There is no generic fix here. One approach is to define the treatment variable around the combination you care about, such as “new layout only,” “loyalty program only,” or “both.” Another is to use methods that model multiple treatments and their interactions explicitly. The book by de Chaisemartin and D’Haultfœuille (2025), “Credible Answers to Hard Questions: Differences-in-Differences for Natural Experiments,” covers these harder designs and the methods available for them.
Sensitivity analysis for parallel trends violations
Even if your event study looks clean and your pre-treatment estimates are flat, there is always some residual uncertainty about whether the parallel trends assumption truly holds. After all, we can only observe pre-treatment trends for a limited number of periods, and there is no guarantee that the trends would have remained parallel in the post-treatment periods.
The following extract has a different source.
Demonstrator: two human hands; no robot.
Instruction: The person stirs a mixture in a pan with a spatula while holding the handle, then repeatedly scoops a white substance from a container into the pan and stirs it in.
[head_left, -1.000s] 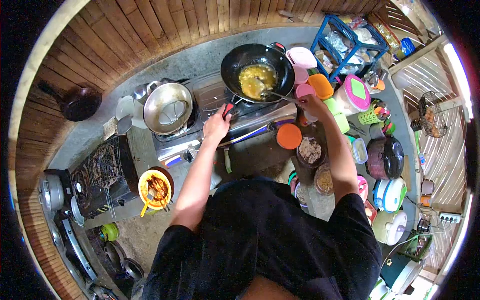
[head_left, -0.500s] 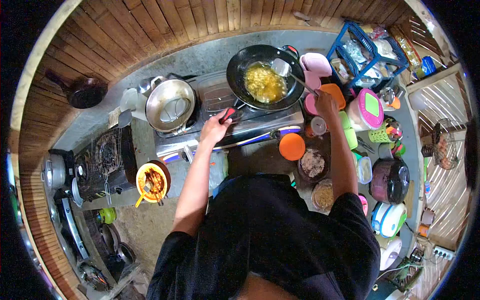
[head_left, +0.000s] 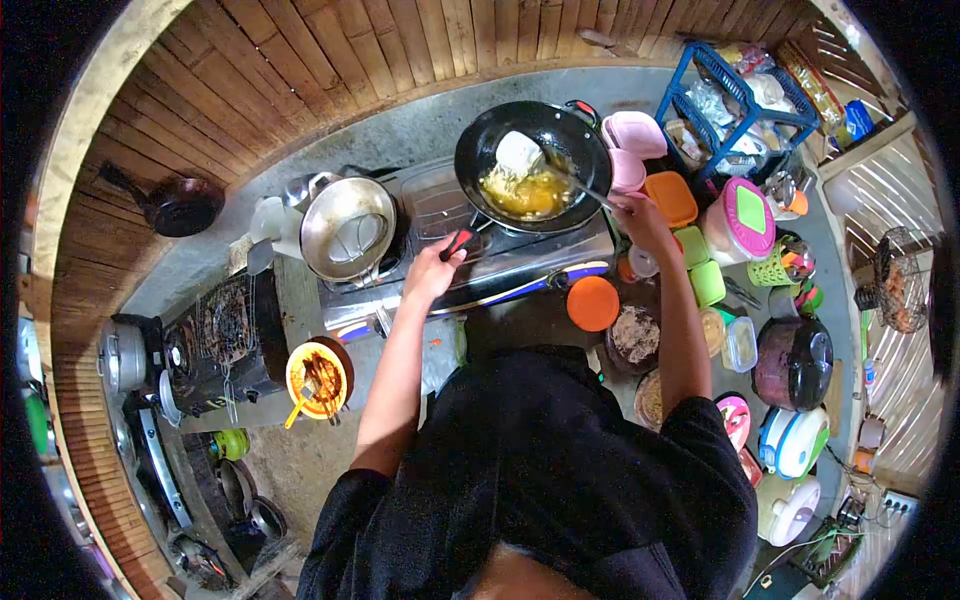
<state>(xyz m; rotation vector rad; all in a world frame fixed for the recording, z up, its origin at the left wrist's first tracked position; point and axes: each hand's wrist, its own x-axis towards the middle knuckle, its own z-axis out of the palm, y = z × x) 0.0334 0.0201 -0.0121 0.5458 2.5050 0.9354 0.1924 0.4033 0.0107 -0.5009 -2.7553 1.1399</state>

Sensitivity analysis gives you a way to show how much that uncertainty matters. The standard framework is the honest DiD approach of Rambachan and Roth (2023): you specify a bound on how much the parallel trends assumption could be violated (for example, “the post-treatment trend could deviate from the pre-treatment trend by at most X units per period”) and then calculate the range of treatment effects consistent with that bounded violation. The framework is implemented in the R honestDiD package and exposed in Python through the diff-diff library (from diff_diff import HonestDiD).
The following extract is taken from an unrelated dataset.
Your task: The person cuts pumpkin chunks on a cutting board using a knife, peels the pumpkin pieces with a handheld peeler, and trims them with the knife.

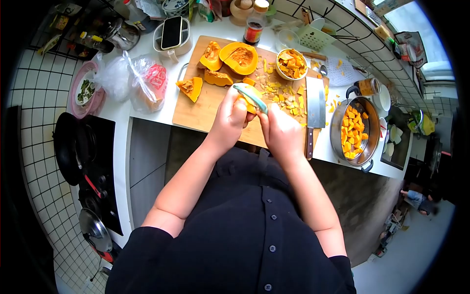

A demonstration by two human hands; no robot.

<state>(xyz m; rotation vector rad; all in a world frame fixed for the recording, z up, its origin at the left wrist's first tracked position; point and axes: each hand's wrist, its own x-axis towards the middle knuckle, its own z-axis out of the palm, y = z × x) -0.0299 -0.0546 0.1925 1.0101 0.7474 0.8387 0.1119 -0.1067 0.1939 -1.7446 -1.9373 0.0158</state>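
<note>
My left hand (228,117) is closed around a pumpkin piece (252,92) above the front of the wooden cutting board (193,115). In my right hand (282,131) is a teal-handled peeler (258,104), lying across the piece; its blade cannot be made out. Behind my left hand, a pumpkin half (240,58) and several cut wedges (191,88) rest on the board. Peel scraps (289,100) are scattered to the right. A cleaver (316,105) lies along the board's right edge, its handle toward me. At the back, a white bowl (292,64) holds orange scraps.
Right of the board stands a steel pot (337,134) with pumpkin chunks (353,132). A seasoning jar (253,30) is behind the board. Plastic bags (148,88) and a phone (172,33) on a container are at left. The stove (105,181) carries a dark pan (67,147).
</note>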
That range is more honest than a lonely point estimate when parallel trends is debatable. You are saying, in effect: if the violation is no larger than this, here is the set of effects still consistent with the data. This is especially useful when the pre-treatment trends are not perfectly flat or when the assignment story gives you other reasons to worry.
Where to learn more
The DiD literature has moved fast in recent years. These are the resources I would start with:
Roth et al. (2023) and Baker et al. (forthcoming): Survey papers on the recent DiD literature, written with practitioners in mind.
Chaisemartin and D’Haultfœuille (2025): A book-length treatment of modern DiD methods, with more attention to complex treatment designs. More technical than this chapter, but useful if your treatment is not binary and absorbing.
Callaway and Sant’Anna (2021): The original CS paper. It is technical, but it gives the full theoretical foundation for the approach used here.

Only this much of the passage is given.